The NALCO Crude Stability Index (CSI) is used to determine the stability of fouling precursors in the crude (predominantly the asphaltenes) by titration with an aliphatic solvent. The ‘peak’ in the titration curve (the so-called ‘flocculation point’) is indicative of their stability. The amount of solvent added at the peak minimum is noted and converted to a ‘CSI Value’. This allows a direct comparison of crudes and refinery slates and indicates the fouling tendency due to asphaltene destabilization of the crude prior to refinery processing. The test is done on raw crude samples and can determine relative crude stability.
Additionally, the CSI can be used to measure intrinsic stability by testing two dilutions of the oil, low and high concentration, in toluene solvent. This method correlates very well with the Intrinsic Stability as determined by ASTM D7157 – 05.
Question 66: What desalter instrumentation issues do you experience when switching from a light gravity feed to a heavy gravity feed?
Chris Claesen (NALCO Champion)
The main influence is on level controllers, the most sensitive are the float type controllers but other instruments are also somewhat influenced by the crude Sulphur content.

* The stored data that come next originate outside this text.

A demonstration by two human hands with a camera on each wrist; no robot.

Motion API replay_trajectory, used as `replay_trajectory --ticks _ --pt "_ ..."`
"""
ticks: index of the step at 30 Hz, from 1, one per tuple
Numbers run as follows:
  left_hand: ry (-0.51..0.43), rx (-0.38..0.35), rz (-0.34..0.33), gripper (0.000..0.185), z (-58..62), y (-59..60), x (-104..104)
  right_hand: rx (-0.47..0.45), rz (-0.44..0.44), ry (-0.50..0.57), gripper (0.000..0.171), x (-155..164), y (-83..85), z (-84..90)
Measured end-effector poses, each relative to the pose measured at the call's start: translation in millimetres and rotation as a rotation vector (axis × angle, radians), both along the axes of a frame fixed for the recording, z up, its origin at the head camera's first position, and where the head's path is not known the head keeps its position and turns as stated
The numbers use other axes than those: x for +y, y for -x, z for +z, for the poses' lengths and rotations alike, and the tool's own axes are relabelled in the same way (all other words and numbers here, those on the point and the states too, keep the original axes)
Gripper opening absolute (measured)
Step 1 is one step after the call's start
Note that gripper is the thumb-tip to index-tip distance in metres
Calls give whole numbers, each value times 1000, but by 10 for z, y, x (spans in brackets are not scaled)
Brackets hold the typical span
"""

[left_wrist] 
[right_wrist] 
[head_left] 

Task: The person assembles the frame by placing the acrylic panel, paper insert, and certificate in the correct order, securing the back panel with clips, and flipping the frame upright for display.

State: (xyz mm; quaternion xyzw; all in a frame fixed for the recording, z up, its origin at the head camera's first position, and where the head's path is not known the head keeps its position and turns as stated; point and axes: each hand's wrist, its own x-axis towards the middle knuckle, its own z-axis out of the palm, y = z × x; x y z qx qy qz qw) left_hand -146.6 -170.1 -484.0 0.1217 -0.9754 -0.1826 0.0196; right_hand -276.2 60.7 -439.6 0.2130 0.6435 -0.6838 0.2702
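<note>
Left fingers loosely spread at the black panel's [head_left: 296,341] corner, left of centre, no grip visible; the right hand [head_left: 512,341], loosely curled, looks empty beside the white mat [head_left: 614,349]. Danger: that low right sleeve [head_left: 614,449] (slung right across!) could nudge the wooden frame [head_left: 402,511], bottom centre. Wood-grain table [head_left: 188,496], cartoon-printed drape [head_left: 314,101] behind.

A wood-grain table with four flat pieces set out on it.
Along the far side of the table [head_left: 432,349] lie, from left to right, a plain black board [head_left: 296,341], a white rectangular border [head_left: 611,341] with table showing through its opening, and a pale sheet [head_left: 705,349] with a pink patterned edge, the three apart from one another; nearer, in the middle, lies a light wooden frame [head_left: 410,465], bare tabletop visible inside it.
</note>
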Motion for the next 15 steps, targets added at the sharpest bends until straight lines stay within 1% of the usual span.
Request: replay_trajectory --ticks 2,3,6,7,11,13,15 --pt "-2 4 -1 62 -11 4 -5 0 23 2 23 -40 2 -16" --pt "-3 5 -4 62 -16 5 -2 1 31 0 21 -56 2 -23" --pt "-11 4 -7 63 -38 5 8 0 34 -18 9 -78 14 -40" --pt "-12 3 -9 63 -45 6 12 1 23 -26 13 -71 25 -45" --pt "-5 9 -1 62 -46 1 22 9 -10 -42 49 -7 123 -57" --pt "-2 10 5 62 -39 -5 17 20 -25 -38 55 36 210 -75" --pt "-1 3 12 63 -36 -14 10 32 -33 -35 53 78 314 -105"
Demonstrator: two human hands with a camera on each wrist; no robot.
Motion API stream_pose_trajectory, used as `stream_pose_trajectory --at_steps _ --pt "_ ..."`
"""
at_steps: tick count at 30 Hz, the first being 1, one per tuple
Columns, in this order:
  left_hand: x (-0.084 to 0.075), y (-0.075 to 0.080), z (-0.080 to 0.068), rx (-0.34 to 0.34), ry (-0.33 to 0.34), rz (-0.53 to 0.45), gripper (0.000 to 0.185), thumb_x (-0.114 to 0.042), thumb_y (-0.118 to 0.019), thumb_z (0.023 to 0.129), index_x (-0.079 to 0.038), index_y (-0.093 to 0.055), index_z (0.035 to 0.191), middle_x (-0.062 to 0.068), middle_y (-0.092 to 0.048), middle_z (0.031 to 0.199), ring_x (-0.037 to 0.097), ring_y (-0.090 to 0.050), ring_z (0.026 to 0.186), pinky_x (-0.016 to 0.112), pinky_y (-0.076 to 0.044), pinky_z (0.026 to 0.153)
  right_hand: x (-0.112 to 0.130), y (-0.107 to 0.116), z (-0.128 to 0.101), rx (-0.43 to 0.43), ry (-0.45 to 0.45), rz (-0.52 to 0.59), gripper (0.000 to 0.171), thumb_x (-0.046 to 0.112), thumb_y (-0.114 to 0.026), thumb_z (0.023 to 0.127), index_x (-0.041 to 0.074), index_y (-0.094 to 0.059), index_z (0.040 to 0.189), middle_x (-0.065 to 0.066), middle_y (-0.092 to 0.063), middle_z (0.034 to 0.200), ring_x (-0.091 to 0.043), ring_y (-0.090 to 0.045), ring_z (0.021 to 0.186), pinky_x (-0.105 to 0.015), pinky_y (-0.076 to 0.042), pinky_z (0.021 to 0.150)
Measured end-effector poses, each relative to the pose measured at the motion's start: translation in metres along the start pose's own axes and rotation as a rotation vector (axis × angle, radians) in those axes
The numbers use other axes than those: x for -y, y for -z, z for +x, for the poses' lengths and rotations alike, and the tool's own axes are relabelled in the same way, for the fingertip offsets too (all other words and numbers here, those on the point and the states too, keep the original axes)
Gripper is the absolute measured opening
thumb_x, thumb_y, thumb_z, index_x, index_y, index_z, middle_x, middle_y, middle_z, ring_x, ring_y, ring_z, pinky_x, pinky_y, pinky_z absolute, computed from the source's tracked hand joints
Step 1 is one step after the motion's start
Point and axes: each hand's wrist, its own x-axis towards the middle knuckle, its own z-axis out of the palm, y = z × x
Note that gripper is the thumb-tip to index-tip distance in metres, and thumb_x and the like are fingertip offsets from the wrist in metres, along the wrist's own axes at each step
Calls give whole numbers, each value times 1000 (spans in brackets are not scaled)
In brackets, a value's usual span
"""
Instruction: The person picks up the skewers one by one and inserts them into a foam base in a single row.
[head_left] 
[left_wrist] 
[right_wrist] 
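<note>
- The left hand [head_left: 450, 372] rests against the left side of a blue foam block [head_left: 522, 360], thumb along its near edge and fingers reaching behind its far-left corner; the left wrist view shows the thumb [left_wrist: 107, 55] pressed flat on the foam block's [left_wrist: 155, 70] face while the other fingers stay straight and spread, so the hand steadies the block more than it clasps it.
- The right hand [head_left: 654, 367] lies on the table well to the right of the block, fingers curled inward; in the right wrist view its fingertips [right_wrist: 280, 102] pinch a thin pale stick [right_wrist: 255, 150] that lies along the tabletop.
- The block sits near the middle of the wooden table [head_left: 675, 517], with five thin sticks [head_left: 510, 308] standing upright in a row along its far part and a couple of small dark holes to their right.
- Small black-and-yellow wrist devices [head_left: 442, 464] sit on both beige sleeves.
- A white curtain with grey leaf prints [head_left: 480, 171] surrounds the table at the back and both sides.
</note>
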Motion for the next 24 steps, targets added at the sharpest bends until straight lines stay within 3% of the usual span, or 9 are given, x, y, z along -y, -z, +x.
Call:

Glenn Scattergood (NALCO Champion)
Increase in Amps, decrease in Voltage due to:
1.Heavy crude is more conductive, higher in metals content.
2.Heavy crude provides less naphtha used to preheat raw crude, desalter temperature is decreased, and dehydration efficiency may be decreased.
To determine which or both is occurring good monitoring of water in desalted crude along with chloride in both atmospheric and vacuum tower overheads is required.
Phil Thornthwait (NALCO Champion)
Float and differential level controllers are sensitive to changes in feed densities; operating in block modes between fuels and bitumen crudes for example can introduce difficulties in controlling the level. Heavier crudes also increase contaminants in the crude such as solids and metals and these can interfere with other types of level control. Also, these contaminants can influence the conductivity of crude, increasing amps and reducing volts.